Y seguí pensando, sentada en una silla, mirando mi mente. Quería reconocer mis verdaderas emociones, pero no llegué a nada. Había franjas muy oscuras. Supuse que era uno de esos enigmas que llevamos dentro. Uno de tantos, pero este, al parecer, era sólo mío.

Aquello me enloqueció. Le supliqué que me quitase el mal, el deseo o lo que fuese.

Dijo.

– Puedo hacerte la prueba del mal de ojo, por si te hace algo, pero nunca lo he probado desde aquí.

No me importó. Buscaba un remedio. Cualquier cosa me hubiese servido. Ella sacó el aceite, el candil. Lo puso en mi dedo y las gotas cayeron al agua y se disolvieron.

– Hay mal de ojo.    

Pensé en varios espejos devolviendo la imagen de mis ojos. Entré en pánico. Comencé a temblar.

Me marché precipitadamente. La tía Liduvina me siguió hasta la puerta con el candil en la mano. Y allí, sin decir nada, vio como me alejaba. Caminé rápido. Era una noche muy oscura. De repente pensé en Narciso que murió mirando su propio reflejo. Pero yo no necesitaba el agua para ahogarme. ¿Dónde había oído yo esa historia y por qué aparecía ahora en mi vida?. Todo había ocurrido ya de algún modo. Mi caso sólo era una burda repetición de hechos.  
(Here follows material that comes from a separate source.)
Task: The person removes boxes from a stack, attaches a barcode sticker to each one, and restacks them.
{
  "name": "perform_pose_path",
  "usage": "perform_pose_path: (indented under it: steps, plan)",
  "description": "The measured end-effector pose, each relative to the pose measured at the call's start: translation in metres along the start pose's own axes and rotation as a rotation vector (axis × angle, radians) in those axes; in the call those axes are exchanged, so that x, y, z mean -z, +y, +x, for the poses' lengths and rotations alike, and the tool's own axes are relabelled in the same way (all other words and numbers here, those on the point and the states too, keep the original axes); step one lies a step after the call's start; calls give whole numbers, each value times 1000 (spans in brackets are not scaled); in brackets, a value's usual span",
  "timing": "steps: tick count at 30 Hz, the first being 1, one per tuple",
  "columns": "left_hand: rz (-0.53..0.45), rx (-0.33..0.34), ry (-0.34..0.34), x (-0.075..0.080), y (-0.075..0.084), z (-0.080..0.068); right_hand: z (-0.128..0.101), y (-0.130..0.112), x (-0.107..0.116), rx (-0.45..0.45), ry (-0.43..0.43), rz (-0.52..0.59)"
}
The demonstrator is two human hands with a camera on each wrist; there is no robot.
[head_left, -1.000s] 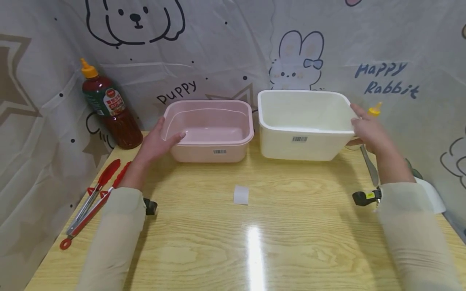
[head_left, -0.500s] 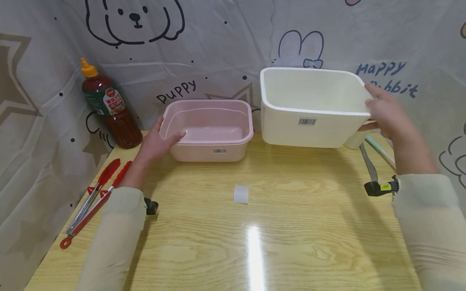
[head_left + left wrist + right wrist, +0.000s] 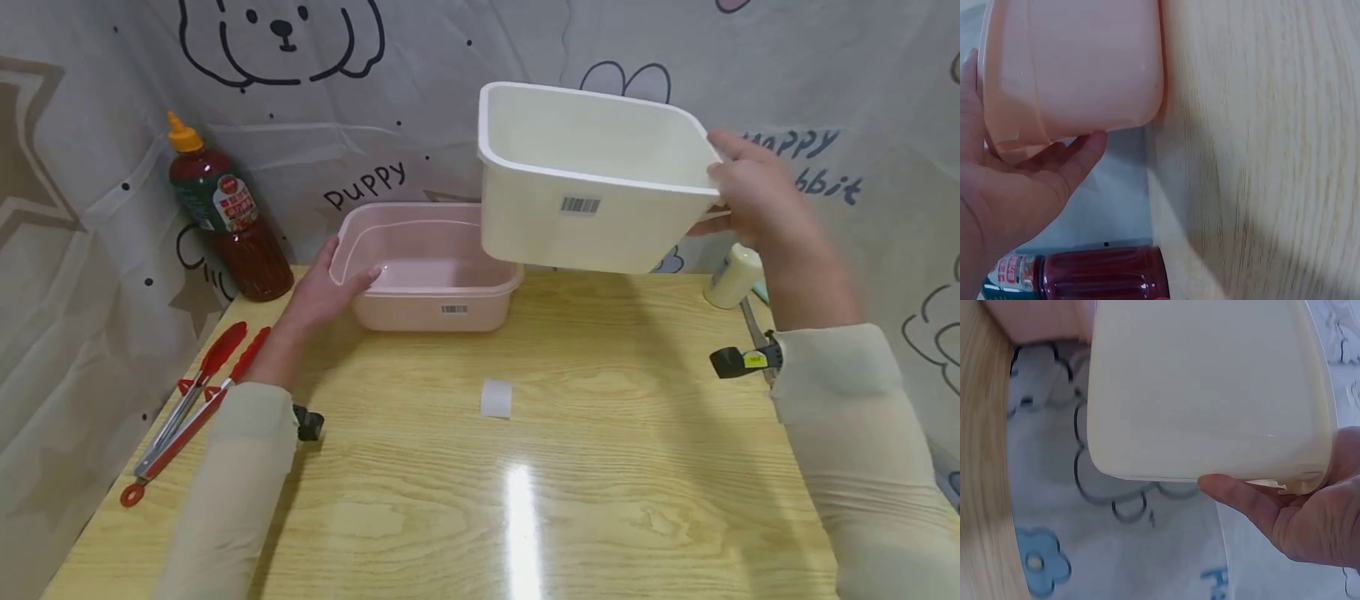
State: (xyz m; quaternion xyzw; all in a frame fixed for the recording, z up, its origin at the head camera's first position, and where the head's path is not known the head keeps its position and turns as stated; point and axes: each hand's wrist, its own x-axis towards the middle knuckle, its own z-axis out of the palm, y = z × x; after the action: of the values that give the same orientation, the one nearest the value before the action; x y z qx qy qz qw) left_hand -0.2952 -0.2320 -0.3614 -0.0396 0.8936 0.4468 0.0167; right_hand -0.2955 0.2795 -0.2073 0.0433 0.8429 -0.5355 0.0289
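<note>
My right hand [image 3: 757, 187] grips the right end of a white plastic storage bin [image 3: 577, 217] and holds it in the air, tilted a little. In the right wrist view the fingers reach under the rim of that bin [image 3: 1210, 394]. The white bin overlaps the right part of a pink plastic bin [image 3: 420, 310] in the head view. That pink bin stands at the back of the table. My left hand [image 3: 318, 292] holds its left end, thumb over the rim. The left wrist view shows fingers against the outer wall of the pink bin [image 3: 1091, 69].
A red sauce bottle [image 3: 236, 217] leans at the back left. Red-handled tongs [image 3: 195, 408] lie at the left edge. A small white paper square [image 3: 497, 399] lies mid-table. At the right, a cream bottle [image 3: 733, 275] stands by a grey utensil [image 3: 752, 323].
The white bin has come up off the table and then moved left toward the pink bin, carried by my right hand. This uncovers the cream bottle. My left hand stays on the pink bin.
</note>
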Motion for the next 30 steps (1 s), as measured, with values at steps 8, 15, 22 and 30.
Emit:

Al principio salía a pasear de noche, cuando las calles estaban desiertas. Pronto me di cuenta de que tanteaba en la oscuridad. De día siempre llevo las gafas. Reconozco que mi deseo de no ver es tan fuerte que tal vez me esté quedando ciega. No sé si mi destino es ese, pero ahí está, se dirige hacia mí y de algún modo lo espero.